32.          That error was compounded at the FTT hearing. The documents before the FTT contained the Appellant's marriage certificate. It was therefore clearly not a new matter, and should initially have been considered by the Respondent, and should have been considered by the FTT.

33.          The judge should have considered EX.1.(b) which for ease of reference I set out below;

"(b) the applicant has a genuine and subsisting relationship with a partner who is in the UK and is a British citizen, settled in the UK or in the UK with refugee leave or humanitarian protection, and there are insurmountable obstacles to family life with that partner continuing outside the UK."

34.          There was no dispute that the Appellant had a genuine and subsisting relationship with his spouse, and no dispute that she is a British citizen. Insurmountable obstacles are defined in EX.2 which is set out below;

" For the purposes of paragraph EX.1.(b) 'insurmountable obstacles' means the very significant difficulties which would be faced by the applicant or their partner in continuing their family life together outside the UK and which could not be overcome or would entail very serious hardship for the applicant or their partner."

35.          As the judge did not specifically consider insurmountable obstacles that is an error of law. I have to consider whether it is material.

36.          I conclude that it was not. I make that decision because I have examined the evidence that was before the judge. I find nothing in the Appellant's witness statement to indicate insurmountable obstacles to family life continuing outside the UK. The Appellant's case was that he would be at risk. The judge found that not to be the case.

37.          I have also examined the witness statement of the Appellant's wife. In relation to insurmountable obstacles she does not make any reference to returning to Pakistan with him. In her witness statement she states that they want to live together in the UK, she relies upon him, and is emotionally attached to him, and she could not bear to think of obstacles that they would be faced with if he was returned to Pakistan.

38.          There was no satisfactory evidence before the judge to indicate that there would be insurmountable obstacles to the couple continuing family life outside the UK. The Appellant's wife is a British citizen and wishes to remain in the UK. That does not satisfy the test of insurmountable obstacles.

39.          Therefore, I conclude that if the judge had adopted the correct approach, the result of the appeal would have been the same, as there was no satisfactory evidence to indicate the insurmountable obstacles test was passed.

40.          The judge did consider public interest and the considerations in section 117B. The judge also considered briefly but adequately, paragraph 276ADE(1)(vi) finding that the Appellant had failed to prove there would be very significant obstacles to his integration in Pakistan.

41.          The judge took into account that the Appellant suffers from generalised anxiety disorder and made specific reference to a psychiatric report dated 21 st August 2018.

42.          The judge considered whether the application disclosed any exceptional circumstances and concluded that it did not.

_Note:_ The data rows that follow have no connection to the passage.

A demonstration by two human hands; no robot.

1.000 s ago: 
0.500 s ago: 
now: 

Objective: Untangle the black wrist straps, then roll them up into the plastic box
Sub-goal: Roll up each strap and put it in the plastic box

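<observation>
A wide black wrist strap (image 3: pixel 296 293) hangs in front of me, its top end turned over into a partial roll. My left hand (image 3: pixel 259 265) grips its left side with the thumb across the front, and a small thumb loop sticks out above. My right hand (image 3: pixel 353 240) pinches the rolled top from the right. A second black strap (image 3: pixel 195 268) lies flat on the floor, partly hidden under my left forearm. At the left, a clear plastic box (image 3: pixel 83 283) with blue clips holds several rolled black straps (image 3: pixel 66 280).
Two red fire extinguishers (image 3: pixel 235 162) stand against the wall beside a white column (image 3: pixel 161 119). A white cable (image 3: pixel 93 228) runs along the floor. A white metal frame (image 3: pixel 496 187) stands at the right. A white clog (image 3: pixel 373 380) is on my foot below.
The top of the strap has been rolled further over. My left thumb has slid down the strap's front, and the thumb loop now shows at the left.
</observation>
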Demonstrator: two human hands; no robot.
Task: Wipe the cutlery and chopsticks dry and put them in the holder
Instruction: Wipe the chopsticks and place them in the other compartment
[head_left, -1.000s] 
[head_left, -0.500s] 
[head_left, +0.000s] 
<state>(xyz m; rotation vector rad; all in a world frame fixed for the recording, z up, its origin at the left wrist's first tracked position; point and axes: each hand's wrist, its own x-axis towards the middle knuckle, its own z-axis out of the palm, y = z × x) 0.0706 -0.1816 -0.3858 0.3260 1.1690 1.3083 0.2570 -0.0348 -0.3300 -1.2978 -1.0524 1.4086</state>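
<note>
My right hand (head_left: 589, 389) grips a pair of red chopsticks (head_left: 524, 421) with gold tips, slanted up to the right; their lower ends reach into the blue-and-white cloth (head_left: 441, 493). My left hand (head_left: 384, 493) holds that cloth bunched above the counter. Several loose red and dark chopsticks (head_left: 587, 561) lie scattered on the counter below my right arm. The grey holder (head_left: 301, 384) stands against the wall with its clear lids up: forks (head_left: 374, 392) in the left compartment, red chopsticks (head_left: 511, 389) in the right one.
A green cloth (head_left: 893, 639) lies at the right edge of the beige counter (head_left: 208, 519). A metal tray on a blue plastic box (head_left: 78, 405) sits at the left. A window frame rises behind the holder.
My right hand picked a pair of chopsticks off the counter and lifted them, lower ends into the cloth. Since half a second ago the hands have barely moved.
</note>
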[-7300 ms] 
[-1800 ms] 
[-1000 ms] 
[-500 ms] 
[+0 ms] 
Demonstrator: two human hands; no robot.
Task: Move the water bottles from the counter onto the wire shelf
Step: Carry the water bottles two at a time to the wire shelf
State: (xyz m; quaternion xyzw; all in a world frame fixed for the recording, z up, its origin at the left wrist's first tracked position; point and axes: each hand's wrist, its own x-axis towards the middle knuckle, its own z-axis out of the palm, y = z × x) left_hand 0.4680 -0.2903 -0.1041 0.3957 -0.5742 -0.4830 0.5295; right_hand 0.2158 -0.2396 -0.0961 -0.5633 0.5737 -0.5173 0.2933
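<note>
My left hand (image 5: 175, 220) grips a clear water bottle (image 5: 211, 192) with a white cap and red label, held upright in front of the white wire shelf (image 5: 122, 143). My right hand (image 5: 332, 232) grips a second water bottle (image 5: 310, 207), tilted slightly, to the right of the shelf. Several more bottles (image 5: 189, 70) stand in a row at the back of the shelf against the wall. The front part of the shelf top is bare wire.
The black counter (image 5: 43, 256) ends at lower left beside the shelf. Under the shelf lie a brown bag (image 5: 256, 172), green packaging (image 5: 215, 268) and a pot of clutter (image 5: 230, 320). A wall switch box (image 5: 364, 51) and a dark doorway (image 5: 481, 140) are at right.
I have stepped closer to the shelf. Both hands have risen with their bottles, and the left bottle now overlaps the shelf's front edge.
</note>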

That is a finding open to the judge to make on the evidence.

43.          In my view the judge was entitled to conclude that the Appellant would not be at risk if returned to Pakistan, and that his removal was proportionate in terms of Article 8, and although there was an error in not adopting the correct approach and specifically considering insurmountable obstacles, that error was not material as it would not have affected the result of the hearing.

 

Notice of Decision

The decision of the FTT does not disclose the making of a material error of law such that the decision must be set aside. I do not set aside the decision. The appeal is dismissed.

No anonymity direction is made.

 

 

Signed Date

 

Deputy Upper Tribunal Judge M A Hall 25 th July 2019

 

 


 

TO THE RESPONDENT

FEE AWARD

 

I have dismissed the appeal and therefore there can be no fee award.